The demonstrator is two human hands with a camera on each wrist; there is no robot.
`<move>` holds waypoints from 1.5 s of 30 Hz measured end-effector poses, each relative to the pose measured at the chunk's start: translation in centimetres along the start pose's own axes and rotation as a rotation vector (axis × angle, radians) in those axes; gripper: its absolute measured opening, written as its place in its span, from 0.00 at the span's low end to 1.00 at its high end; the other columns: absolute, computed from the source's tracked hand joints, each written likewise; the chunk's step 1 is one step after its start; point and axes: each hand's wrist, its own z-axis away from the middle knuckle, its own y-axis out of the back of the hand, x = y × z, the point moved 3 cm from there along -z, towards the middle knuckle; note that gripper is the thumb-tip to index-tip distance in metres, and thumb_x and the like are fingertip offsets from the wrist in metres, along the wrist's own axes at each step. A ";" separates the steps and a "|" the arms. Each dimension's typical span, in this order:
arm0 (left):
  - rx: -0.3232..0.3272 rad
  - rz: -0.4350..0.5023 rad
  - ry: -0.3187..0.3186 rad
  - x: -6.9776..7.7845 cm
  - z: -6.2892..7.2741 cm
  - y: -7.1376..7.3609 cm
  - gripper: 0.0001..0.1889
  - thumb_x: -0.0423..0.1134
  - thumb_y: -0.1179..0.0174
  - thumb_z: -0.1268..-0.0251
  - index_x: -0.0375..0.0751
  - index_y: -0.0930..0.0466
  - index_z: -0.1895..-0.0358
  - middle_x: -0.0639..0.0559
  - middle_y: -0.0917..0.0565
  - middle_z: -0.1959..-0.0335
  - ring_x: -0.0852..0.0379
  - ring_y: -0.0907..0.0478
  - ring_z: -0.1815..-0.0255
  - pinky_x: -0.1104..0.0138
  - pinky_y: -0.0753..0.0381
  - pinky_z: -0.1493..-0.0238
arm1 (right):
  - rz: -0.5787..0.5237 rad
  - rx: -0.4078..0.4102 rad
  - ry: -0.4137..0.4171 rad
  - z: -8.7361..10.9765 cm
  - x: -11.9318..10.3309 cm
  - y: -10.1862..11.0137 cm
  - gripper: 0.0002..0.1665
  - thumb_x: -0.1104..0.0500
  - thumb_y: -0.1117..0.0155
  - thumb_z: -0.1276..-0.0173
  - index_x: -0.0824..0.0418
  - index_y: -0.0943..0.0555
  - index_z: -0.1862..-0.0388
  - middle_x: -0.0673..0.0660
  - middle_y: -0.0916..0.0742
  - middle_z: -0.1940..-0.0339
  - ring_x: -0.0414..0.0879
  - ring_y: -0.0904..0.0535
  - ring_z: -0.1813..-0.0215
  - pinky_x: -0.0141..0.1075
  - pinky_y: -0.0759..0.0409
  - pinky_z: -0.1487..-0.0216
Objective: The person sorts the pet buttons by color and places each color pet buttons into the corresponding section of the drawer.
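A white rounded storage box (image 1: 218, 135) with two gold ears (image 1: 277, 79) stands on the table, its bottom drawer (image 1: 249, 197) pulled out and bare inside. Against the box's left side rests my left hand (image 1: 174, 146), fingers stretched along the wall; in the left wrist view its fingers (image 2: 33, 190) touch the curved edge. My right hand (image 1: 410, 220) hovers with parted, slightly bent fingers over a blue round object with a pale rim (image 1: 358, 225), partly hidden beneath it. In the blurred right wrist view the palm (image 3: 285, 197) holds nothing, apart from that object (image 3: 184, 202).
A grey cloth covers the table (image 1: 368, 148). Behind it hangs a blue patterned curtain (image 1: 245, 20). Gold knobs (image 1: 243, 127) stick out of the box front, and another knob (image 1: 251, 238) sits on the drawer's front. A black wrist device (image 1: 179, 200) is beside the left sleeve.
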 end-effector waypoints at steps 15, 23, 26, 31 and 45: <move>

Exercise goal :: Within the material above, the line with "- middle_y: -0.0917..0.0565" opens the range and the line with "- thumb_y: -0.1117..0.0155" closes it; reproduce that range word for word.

Written reply ::
  - middle_y: -0.0917..0.0565
  - middle_z: -0.1959..-0.0335
  - ring_x: -0.0852..0.0379
  - ring_y: -0.0907..0.0478
  - ring_z: -0.1815..-0.0255
  - pinky_x: -0.1104..0.0138
  - pinky_y: -0.0753..0.0381
  - pinky_z: -0.1493..-0.0238
arm1 (right):
  - rz: -0.5787..0.5237 rad
  - rx: -0.4078..0.4102 rad
  - ry: -0.4137..0.4171 rad
  - z: -8.7361..10.9765 cm
  - x: -11.9318..10.3309 cm
  - y: -10.1862..11.0137 cm
  - gripper: 0.0002..0.1665
  - thumb_x: -0.1104..0.0500
  - thumb_y: -0.1117..0.0155

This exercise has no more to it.